**WHAT IS BEING ASKED:** The data below should be copied out exactly, with its pictures omitted.

**RECORDS SHOWN:**
##########

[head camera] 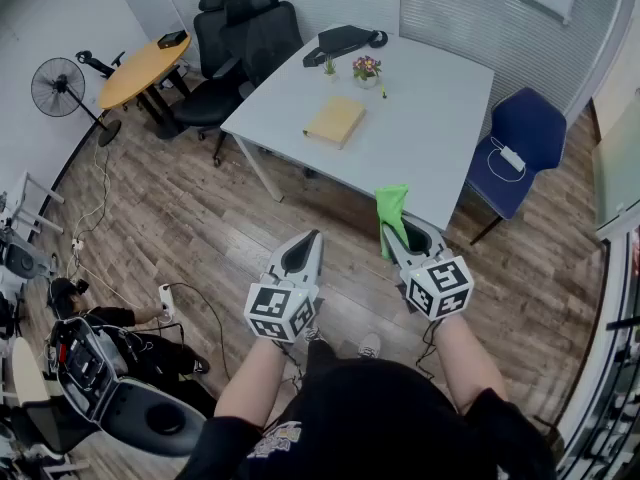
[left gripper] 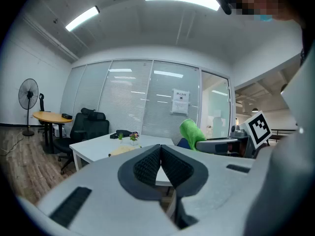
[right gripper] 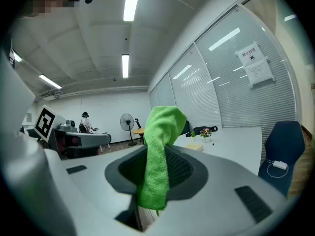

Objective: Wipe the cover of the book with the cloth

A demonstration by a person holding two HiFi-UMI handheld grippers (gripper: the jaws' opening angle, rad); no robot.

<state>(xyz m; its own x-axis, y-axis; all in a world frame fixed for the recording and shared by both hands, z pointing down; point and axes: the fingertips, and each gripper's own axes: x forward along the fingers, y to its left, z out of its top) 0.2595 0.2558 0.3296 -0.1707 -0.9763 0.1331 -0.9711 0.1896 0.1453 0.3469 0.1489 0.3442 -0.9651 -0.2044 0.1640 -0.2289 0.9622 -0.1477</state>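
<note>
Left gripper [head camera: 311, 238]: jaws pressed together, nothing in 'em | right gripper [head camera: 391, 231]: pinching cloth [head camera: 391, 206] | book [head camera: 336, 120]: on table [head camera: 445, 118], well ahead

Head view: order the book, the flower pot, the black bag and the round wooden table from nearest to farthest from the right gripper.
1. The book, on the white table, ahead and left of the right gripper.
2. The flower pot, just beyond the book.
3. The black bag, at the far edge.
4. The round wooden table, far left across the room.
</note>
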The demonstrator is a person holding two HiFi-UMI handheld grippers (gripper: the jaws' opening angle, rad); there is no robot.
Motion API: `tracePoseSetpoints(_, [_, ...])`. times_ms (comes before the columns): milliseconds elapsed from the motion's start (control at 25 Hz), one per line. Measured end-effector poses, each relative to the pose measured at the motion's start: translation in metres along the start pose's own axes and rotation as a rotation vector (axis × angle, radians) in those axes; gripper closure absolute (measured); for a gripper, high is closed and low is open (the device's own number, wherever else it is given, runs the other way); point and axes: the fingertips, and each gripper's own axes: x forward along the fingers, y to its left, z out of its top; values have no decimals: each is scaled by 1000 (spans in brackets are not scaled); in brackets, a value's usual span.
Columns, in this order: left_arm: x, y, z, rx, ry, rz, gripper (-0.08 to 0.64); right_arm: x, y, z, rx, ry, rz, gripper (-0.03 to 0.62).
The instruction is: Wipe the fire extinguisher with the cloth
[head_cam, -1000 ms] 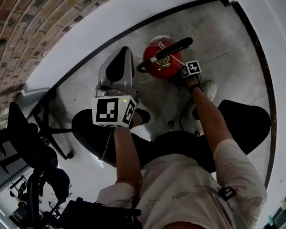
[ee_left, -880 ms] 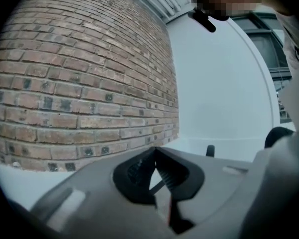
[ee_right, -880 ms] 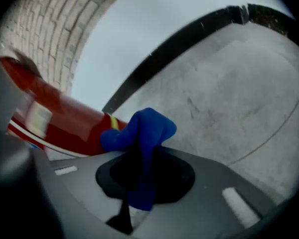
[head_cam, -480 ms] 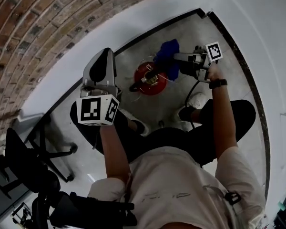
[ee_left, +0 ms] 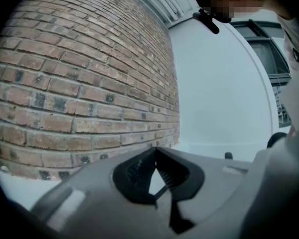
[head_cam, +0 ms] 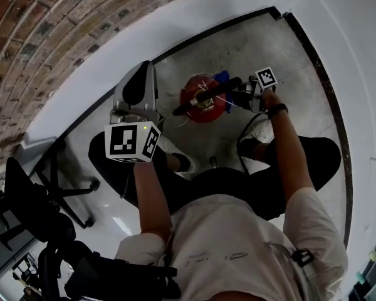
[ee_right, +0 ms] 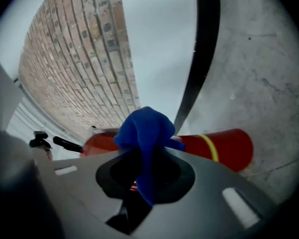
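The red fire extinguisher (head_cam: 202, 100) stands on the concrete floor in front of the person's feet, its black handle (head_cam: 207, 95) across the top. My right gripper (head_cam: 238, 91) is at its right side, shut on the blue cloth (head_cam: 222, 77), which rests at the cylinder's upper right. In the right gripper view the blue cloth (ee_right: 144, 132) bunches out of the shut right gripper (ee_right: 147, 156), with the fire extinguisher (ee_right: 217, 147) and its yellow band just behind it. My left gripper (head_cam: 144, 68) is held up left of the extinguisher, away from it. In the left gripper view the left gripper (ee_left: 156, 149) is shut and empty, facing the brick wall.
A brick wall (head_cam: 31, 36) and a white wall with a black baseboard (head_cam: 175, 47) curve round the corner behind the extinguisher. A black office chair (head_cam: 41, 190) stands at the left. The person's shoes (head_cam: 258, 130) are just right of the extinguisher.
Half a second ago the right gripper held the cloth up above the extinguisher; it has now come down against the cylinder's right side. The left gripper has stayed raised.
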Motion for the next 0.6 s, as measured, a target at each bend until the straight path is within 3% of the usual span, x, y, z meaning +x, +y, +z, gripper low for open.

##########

**RESPONSE TO THE EXERCISE:**
[head camera] 
[left gripper] 
[right gripper] 

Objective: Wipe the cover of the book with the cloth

A demonstration by a person holding two HiFi-UMI handheld grippers (gripper: the jaws' opening angle, rad); no robot.

<state>(xyz m; its own x-axis, y-axis; all in a world frame fixed for the recording and shared by both hands, z pointing down; point and axes: the fingertips, and each gripper's own axes: x forward along the fingers, y to its left, z out of its top) 0.2595 0.2558 0.3296 -0.1707 -0.9763 0.1331 -0.9711 0.1896 0.1453 0.3469 0.1489 0.3442 -0.9651 -0.2044 0.1640 -0.2289 0.9622 -0.1477</state>
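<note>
Left gripper [head camera: 311, 238]: jaws pressed together, nothing in 'em | right gripper [head camera: 391, 231]: pinching cloth [head camera: 391, 206] | book [head camera: 336, 120]: on table [head camera: 445, 118], well ahead

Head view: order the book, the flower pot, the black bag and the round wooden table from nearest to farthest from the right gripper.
1. The book, on the white table, ahead and left of the right gripper.
2. The flower pot, just beyond the book.
3. The black bag, at the far edge.
4. The round wooden table, far left across the room.
</note>
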The demonstrator is a person holding two HiFi-UMI handheld grippers (gripper: the jaws' opening angle, rad); there is no robot.
Motion API: `tracePoseSetpoints(_, [_, ...])`. times_ms (comes before the columns): milliseconds elapsed from the motion's start (control at 25 Hz), one per line. Measured end-effector poses, each relative to the pose measured at the motion's start: translation in metres along the start pose's own axes and rotation as a rotation vector (axis × angle, radians) in those axes; gripper closure absolute (measured); for a gripper, high is closed and low is open (the device's own number, wherever else it is given, runs the other way); point and axes: the fingertips, and each gripper's own axes: x forward along the fingers, y to its left, z out of its top; values have no decimals: each is scaled by 1000 (spans in brackets are not scaled); in brackets, a value's usual span.
Columns, in this order: left_arm: x, y, z, rx, ry, rz, gripper (-0.08 to 0.64); right_arm: x, y, z, rx, ry, rz, gripper (-0.03 to 0.62).
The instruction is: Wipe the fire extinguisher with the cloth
[head_cam, -1000 ms] 
[ee_left, -880 ms] 
[ee_right, -880 ms] 
[head_cam, -480 ms] 
[ee_left, +0 ms] 
[head_cam, +0 ms] 
[ee_right, +0 ms] 
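The red fire extinguisher (head_cam: 202, 100) stands on the concrete floor in front of the person's feet, its black handle (head_cam: 207, 95) across the top. My right gripper (head_cam: 238, 91) is at its right side, shut on the blue cloth (head_cam: 222, 77), which rests at the cylinder's upper right. In the right gripper view the blue cloth (ee_right: 144, 132) bunches out of the shut right gripper (ee_right: 147, 156), with the fire extinguisher (ee_right: 217, 147) and its yellow band just behind it. My left gripper (head_cam: 144, 68) is held up left of the extinguisher, away from it. In the left gripper view the left gripper (ee_left: 156, 149) is shut and empty, facing the brick wall.
A brick wall (head_cam: 31, 36) and a white wall with a black baseboard (head_cam: 175, 47) curve round the corner behind the extinguisher. A black office chair (head_cam: 41, 190) stands at the left. The person's shoes (head_cam: 258, 130) are just right of the extinguisher.
Half a second ago the right gripper held the cloth up above the extinguisher; it has now come down against the cylinder's right side. The left gripper has stayed raised.
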Motion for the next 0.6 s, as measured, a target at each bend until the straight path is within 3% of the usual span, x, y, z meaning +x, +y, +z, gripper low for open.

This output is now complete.